### What the task requires:
Transcribe every line of the listing below without any deviation.

### Data for this task:
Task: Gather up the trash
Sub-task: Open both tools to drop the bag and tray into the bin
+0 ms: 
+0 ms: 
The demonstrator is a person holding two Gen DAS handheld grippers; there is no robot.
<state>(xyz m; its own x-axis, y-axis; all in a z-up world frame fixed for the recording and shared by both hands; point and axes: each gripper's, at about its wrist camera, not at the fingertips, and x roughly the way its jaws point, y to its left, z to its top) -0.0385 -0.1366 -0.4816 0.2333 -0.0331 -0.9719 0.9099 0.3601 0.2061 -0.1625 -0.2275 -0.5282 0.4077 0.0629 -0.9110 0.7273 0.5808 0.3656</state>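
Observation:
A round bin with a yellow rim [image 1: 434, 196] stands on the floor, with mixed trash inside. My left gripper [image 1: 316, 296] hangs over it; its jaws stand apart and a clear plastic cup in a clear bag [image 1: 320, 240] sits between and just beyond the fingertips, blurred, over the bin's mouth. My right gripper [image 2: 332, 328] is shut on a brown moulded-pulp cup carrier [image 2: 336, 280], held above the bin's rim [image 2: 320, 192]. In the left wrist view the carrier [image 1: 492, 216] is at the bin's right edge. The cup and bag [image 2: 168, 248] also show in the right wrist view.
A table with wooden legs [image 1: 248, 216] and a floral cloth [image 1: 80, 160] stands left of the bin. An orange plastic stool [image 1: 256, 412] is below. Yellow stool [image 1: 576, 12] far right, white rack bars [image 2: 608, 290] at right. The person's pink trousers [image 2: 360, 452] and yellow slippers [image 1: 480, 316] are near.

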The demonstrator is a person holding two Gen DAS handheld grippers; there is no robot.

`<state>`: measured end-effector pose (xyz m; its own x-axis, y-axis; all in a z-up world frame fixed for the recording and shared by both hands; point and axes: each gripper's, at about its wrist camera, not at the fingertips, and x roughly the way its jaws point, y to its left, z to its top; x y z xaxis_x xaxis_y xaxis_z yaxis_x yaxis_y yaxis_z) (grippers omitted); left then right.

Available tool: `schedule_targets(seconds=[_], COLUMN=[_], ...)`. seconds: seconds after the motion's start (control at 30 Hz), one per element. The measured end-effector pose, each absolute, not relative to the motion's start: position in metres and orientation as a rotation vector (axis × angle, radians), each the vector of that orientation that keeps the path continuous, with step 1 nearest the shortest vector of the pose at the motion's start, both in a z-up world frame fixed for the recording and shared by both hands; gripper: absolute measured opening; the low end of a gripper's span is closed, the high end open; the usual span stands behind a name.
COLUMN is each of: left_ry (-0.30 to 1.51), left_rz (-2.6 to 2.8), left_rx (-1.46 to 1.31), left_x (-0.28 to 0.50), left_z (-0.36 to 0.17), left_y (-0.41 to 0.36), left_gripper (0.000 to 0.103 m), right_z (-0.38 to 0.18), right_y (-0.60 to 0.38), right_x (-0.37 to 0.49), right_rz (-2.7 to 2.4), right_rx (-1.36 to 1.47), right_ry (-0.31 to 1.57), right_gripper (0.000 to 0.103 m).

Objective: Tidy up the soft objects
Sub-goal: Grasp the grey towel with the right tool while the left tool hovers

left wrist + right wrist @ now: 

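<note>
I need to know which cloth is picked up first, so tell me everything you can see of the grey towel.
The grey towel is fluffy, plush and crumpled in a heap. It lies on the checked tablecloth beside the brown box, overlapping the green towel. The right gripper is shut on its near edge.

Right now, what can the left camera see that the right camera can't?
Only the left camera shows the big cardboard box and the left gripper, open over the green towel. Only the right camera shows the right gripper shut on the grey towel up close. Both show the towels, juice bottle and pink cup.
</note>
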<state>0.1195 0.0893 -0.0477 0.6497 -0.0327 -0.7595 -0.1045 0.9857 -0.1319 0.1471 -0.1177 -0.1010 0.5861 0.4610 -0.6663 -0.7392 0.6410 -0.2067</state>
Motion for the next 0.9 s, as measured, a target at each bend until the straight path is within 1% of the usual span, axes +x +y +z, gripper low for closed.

### Answer to the exercise:
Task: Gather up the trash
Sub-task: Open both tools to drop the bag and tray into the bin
+0 ms: 
+0 ms: 
The demonstrator is a person holding two Gen DAS handheld grippers; there is no robot.
<state>(xyz m; its own x-axis, y-axis; all in a z-up world frame fixed for the recording and shared by both hands; point and axes: each gripper's, at about its wrist camera, not at the fingertips, and x roughly the way its jaws point, y to its left, z to its top) -0.0385 -0.1366 -0.4816 0.2333 -0.0331 -0.9719 0.9099 0.3601 0.2061 -0.1625 -0.2275 -0.5282 0.4077 0.0629 -0.9110 0.7273 0.5808 0.3656</state>
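Observation:
A round bin with a yellow rim [image 1: 434, 196] stands on the floor, with mixed trash inside. My left gripper [image 1: 316, 296] hangs over it; its jaws stand apart and a clear plastic cup in a clear bag [image 1: 320, 240] sits between and just beyond the fingertips, blurred, over the bin's mouth. My right gripper [image 2: 332, 328] is shut on a brown moulded-pulp cup carrier [image 2: 336, 280], held above the bin's rim [image 2: 320, 192]. In the left wrist view the carrier [image 1: 492, 216] is at the bin's right edge. The cup and bag [image 2: 168, 248] also show in the right wrist view.
A table with wooden legs [image 1: 248, 216] and a floral cloth [image 1: 80, 160] stands left of the bin. An orange plastic stool [image 1: 256, 412] is below. Yellow stool [image 1: 576, 12] far right, white rack bars [image 2: 608, 290] at right. The person's pink trousers [image 2: 360, 452] and yellow slippers [image 1: 480, 316] are near.
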
The demonstrator is a person holding two Gen DAS handheld grippers; there is no robot.

`<state>`: measured end-effector pose (xyz m; its own x-axis, y-axis; all in a z-up world frame fixed for the recording and shared by both hands; point and axes: each gripper's, at about its wrist camera, not at the fingertips, and x roughly the way its jaws point, y to its left, z to its top; x y z xaxis_x xaxis_y xaxis_z yaxis_x yaxis_y yaxis_z) (grippers omitted); left then right.

Available tool: `schedule_targets(seconds=[_], COLUMN=[_], ...)`. seconds: seconds after the motion's start (control at 30 Hz), one per element. The measured end-effector pose, each absolute, not relative to the motion's start: position in metres and orientation as a rotation vector (axis × angle, radians), each the vector of that orientation that keeps the path continuous, with step 1 nearest the shortest vector of the pose at the motion's start, both in a z-up world frame fixed for the recording and shared by both hands; gripper: absolute measured opening; the low end of a gripper's span is closed, the high end open; the usual span stands behind a name.
COLUMN is each of: left_ry (-0.30 to 1.51), left_rz (-2.6 to 2.8), left_rx (-1.46 to 1.31), left_x (-0.28 to 0.50), left_z (-0.36 to 0.17), left_y (-0.41 to 0.36), left_gripper (0.000 to 0.103 m), right_z (-0.38 to 0.18), right_y (-0.60 to 0.38), right_x (-0.37 to 0.49), right_rz (-2.7 to 2.4), right_rx (-1.36 to 1.47), right_ry (-0.31 to 1.57), right_gripper (0.000 to 0.103 m).

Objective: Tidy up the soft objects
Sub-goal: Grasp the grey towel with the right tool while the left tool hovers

left wrist + right wrist @ now: 

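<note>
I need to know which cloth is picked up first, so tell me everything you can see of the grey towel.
The grey towel is fluffy, plush and crumpled in a heap. It lies on the checked tablecloth beside the brown box, overlapping the green towel. The right gripper is shut on its near edge.

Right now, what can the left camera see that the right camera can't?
Only the left camera shows the big cardboard box and the left gripper, open over the green towel. Only the right camera shows the right gripper shut on the grey towel up close. Both show the towels, juice bottle and pink cup.
</note>
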<state>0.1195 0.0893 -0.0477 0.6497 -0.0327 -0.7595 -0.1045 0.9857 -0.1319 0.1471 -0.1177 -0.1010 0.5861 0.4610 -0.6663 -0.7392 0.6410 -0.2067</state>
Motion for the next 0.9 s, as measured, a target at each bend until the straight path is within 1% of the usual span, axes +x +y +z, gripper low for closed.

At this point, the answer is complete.